The editorialists wrote that clearer guidance is needed for medical oncologists about the appropriate use of chemotherapy in older patients (“beyond the concept of frailty”). They called for frailty stratification to identify patients at higher risk of complications and noted that “the transition from fitness to frailty is a continuum.” They also recommended “collaboration between the cancer specialist and geriatrician and interpretation of the geriatric assessment.”
Finally, Dr. Crozier emphasized the importance of social support. “If patients have that support, where we know someone is encouraging them to drink the 64 oz of water a day we recommend during chemotherapy, if they are getting three meals a day and proper nutrition, that is all contributing to them feeling better on treatment overall. Patients need rides to and from the infusion center, help if they have a problem at night, and someone making sure they have all their medications and are able to take them accurately.”

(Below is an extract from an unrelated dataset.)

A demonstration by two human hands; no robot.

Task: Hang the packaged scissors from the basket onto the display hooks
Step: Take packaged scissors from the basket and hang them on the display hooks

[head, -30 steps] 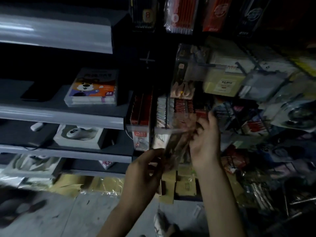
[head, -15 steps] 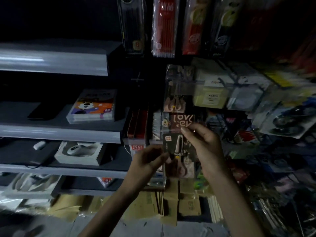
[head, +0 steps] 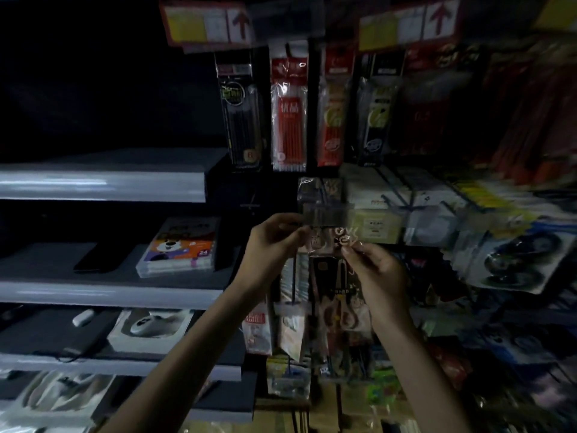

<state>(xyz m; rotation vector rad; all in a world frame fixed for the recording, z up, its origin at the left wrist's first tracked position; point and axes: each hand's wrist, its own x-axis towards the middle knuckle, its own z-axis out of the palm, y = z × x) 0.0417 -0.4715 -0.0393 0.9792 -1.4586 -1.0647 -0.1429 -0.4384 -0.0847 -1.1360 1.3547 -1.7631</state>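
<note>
Clear-plastic scissors pack with a dark printed card [head: 335, 285], held up at the display, both hands on its top edge.
Pose: left hand [head: 273, 237] raised, fingers curled, pinching the top-left corner; right hand [head: 376, 271] pinches the top-right between thumb and forefinger. Both forearms angle up from below. Pack hangs upright between them, just under a clear hanging packet [head: 321, 201]. Hook contact too blurred to tell.

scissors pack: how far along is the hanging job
Done: one hanging pack just above, contents blurred. In hand: left hand and right hand pinch the top of the scissors pack, held up beneath it. Left: it is not yet hung; basket out of view.
</note>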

DISCLOSURE: Dr. Crozier has served as a consultant or advisor to Novartis and Puma Biotechnology, has participated in a speakers bureau for Agendia, and has received institutional research funding from Agendia and Seattle Genetics.
REFERENCES
1. Crozier JA, Pezzi TA, Hodge C, et al: Addition of chemotherapy to local therapy in women aged 70 years or older with triple-negative breast cancer: A propensity-matched analysis. Lancet Oncol 21:1611-1619, 2020.
2. Janeva S, Zhang C, Kovacs A, et al: Adjuvant chemotherapy and survival in women aged 70 years and older with triple-negative breast cancer: A Swedish population-based propensity score-matched analysis. Lancet Healthy Longevity, November 30, 2020 (early release online).
3. Curigliano G, Pravettoni G: Use of chemotherapy in elderly patients with early-stage triple-negative breast cancer. Lancet Oncol 21:1543-1545, 2020.